— INFORMATION SUPPLIED —
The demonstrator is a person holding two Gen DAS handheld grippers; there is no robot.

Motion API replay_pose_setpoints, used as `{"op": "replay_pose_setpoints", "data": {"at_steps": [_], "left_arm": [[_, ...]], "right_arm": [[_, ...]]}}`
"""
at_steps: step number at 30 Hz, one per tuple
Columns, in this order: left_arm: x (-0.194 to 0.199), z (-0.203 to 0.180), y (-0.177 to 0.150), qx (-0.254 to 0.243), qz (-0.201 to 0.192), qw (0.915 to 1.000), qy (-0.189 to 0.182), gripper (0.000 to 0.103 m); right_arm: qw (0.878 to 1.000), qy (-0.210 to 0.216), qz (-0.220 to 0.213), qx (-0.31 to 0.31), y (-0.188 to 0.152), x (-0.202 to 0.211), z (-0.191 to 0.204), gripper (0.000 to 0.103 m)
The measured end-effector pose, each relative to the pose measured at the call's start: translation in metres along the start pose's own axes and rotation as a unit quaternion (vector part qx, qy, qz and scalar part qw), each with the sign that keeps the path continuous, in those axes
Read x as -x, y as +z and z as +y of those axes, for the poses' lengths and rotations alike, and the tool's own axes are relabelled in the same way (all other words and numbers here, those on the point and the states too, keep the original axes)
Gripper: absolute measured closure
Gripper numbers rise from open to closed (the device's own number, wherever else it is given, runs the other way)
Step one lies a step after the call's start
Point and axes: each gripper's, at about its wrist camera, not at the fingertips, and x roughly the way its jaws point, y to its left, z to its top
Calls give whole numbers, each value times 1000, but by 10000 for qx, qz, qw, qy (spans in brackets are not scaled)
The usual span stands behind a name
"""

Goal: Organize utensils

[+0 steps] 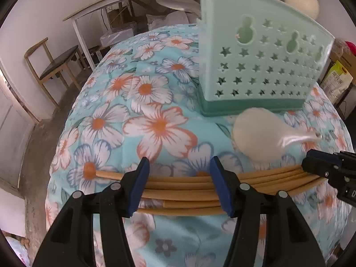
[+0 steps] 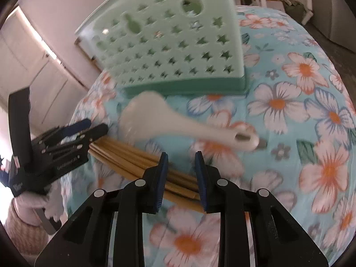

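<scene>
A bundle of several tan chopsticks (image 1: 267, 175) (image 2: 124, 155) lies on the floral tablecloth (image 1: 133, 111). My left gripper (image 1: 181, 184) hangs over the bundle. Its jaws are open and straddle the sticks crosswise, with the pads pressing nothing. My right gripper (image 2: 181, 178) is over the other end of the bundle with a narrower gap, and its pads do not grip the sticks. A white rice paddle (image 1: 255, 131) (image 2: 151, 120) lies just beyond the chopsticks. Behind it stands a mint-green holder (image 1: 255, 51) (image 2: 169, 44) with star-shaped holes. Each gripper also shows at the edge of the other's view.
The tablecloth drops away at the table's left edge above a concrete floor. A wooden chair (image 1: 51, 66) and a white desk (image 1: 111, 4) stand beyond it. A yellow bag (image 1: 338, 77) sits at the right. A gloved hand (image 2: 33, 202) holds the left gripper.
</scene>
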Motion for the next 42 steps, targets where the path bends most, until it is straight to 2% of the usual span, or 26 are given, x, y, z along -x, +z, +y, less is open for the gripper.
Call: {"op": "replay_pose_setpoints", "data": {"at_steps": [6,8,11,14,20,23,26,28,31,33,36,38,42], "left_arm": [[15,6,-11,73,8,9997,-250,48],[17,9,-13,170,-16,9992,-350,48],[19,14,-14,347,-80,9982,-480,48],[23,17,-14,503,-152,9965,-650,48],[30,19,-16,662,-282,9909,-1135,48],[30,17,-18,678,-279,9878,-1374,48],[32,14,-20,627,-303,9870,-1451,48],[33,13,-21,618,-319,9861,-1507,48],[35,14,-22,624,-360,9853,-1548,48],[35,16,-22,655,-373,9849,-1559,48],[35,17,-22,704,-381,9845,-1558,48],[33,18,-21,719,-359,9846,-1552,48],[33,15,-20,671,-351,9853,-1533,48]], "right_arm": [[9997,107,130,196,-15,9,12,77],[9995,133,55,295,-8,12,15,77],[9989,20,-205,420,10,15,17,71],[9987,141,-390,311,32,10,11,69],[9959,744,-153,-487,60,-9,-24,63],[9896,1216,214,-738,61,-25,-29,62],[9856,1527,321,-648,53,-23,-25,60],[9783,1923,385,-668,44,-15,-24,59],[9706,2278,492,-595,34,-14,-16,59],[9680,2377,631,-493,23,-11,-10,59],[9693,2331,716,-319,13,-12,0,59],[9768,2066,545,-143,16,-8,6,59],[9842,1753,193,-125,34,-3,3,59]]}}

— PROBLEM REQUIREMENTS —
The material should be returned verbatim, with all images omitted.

— ANSWER SECTION —
The demonstrator is a person holding two Gen DAS handheld grippers; there is no robot.

Motion API replay_pose_setpoints, used as `{"op": "replay_pose_setpoints", "data": {"at_steps": [_], "left_arm": [[_, ...]], "right_arm": [[_, ...]]}}`
"""
at_steps: step number at 30 Hz, one per tuple
Columns, in this order: left_arm: x (-0.194 to 0.199), z (-0.203 to 0.180), y (-0.177 to 0.150), qx (-0.254 to 0.243), qz (-0.201 to 0.192), qw (0.915 to 1.000), qy (-0.189 to 0.182), gripper (0.000 to 0.103 m); right_arm: qw (0.878 to 1.000), qy (-0.210 to 0.216), qz (-0.220 to 0.213), qx (-0.31 to 0.31), y (-0.188 to 0.152), x (-0.202 to 0.211), z (-0.191 to 0.204), gripper (0.000 to 0.103 m)
The measured end-effector pose, each relative to the pose measured at the call's start: translation in metres along the start pose's own axes and rotation as a unit quaternion (vector part qx, qy, qz and scalar part qw), each with the sign that keeps the path continuous, in those axes
Read x as -x, y as +z and z as +y of those axes, for the poses' lengths and rotations alike, and the tool's own axes are relabelled in the same way (all other words and numbers here, those on the point and the states too, keep the original axes)
Gripper: absolute measured closure
Gripper numbers rise from open to closed (the device's own number, wherever else it is given, runs the other way)
Step one lies a step after the call's start
Point and axes: each gripper's, at about its wrist camera, not at the fingertips, and x roughly the way its jaws point, y to its left, z to its top
Calls give whole numbers, each value times 1000, but by 10000 for qx, qz, qw, qy (spans in brackets are not scaled)
The usual span stands behind a name
"""

Goal: Organize utensils

[+0 steps] 
[+0 steps] 

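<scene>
A bundle of several tan chopsticks (image 1: 267, 175) (image 2: 124, 155) lies on the floral tablecloth (image 1: 133, 111). My left gripper (image 1: 181, 184) hangs over the bundle. Its jaws are open and straddle the sticks crosswise, with the pads pressing nothing. My right gripper (image 2: 181, 178) is over the other end of the bundle with a narrower gap, and its pads do not grip the sticks. A white rice paddle (image 1: 255, 131) (image 2: 151, 120) lies just beyond the chopsticks. Behind it stands a mint-green holder (image 1: 255, 51) (image 2: 169, 44) with star-shaped holes. Each gripper also shows at the edge of the other's view.
The tablecloth drops away at the table's left edge above a concrete floor. A wooden chair (image 1: 51, 66) and a white desk (image 1: 111, 4) stand beyond it. A yellow bag (image 1: 338, 77) sits at the right. A gloved hand (image 2: 33, 202) holds the left gripper.
</scene>
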Motion for the next 42 steps, targets where the path bends most, until it is straight to 2% of the usual span, or 26 are given, x, y, z along -x, +z, +y, less is open for the gripper.
Call: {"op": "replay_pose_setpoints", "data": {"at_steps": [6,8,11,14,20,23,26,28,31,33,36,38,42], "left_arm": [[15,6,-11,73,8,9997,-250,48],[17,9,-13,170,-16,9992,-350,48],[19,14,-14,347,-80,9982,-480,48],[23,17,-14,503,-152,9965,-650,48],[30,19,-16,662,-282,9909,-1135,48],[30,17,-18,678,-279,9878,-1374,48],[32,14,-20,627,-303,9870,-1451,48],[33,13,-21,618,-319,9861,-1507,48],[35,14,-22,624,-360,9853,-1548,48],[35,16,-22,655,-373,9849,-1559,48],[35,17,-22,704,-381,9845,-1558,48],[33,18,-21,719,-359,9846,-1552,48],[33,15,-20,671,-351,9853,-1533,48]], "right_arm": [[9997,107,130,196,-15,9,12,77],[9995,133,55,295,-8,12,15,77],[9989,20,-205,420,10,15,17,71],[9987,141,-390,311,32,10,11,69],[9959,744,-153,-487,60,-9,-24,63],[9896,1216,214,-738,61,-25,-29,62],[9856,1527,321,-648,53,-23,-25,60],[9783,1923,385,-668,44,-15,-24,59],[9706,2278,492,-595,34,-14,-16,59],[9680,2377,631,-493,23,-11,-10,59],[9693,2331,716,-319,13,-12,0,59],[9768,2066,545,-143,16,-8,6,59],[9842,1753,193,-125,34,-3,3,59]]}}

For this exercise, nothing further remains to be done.